(Problem):
Transcribe exactly, leaving out pictures, the lines from the one that holds "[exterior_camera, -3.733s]" through the end of the data below, including both end lines and no others.

(Data block):
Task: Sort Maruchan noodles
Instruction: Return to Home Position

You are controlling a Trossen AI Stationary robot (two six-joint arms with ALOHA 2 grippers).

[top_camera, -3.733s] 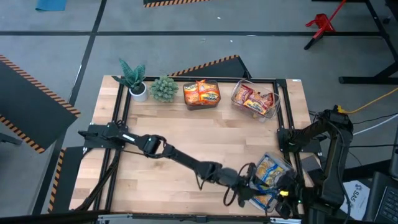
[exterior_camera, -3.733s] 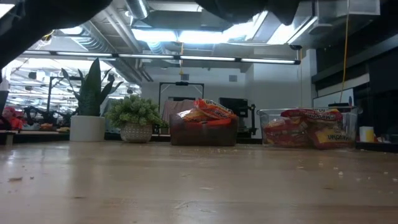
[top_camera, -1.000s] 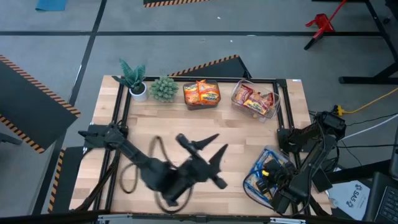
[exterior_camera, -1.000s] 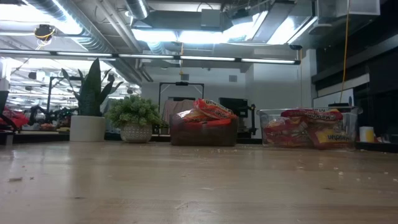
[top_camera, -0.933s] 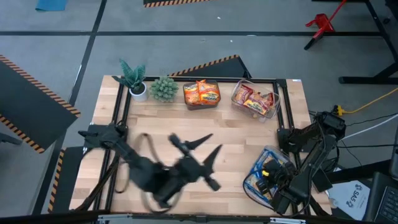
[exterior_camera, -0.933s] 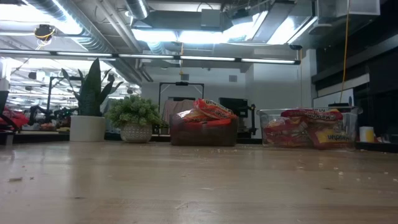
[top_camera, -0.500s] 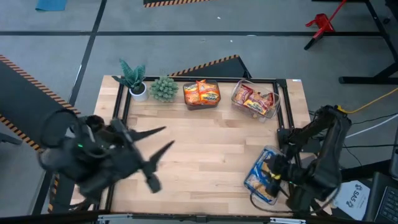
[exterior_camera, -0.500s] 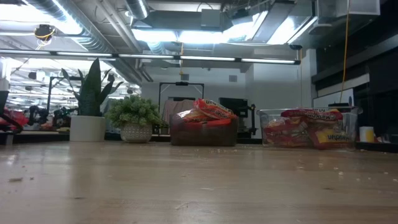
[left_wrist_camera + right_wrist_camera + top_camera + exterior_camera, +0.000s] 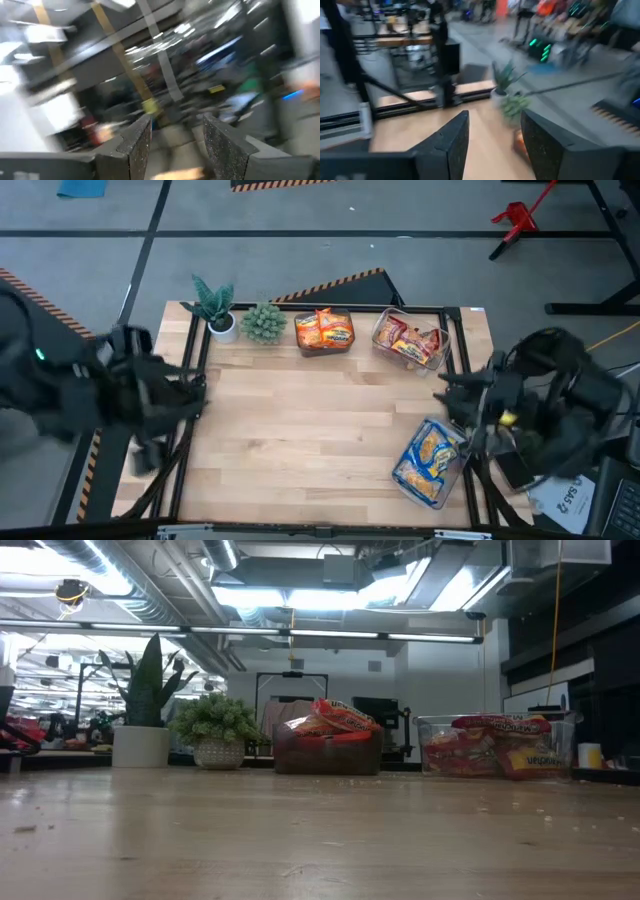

(Task output):
[exterior_camera, -3.733s] 
[top_camera, -1.000s] 
[exterior_camera, -1.000s] 
[top_camera, -0.933s] 
[exterior_camera, -0.933s] 
[top_camera, -0.500s] 
[exterior_camera, -0.500s] 
[left_wrist_camera + right_wrist_camera + top_camera + exterior_camera, +0.000s] 

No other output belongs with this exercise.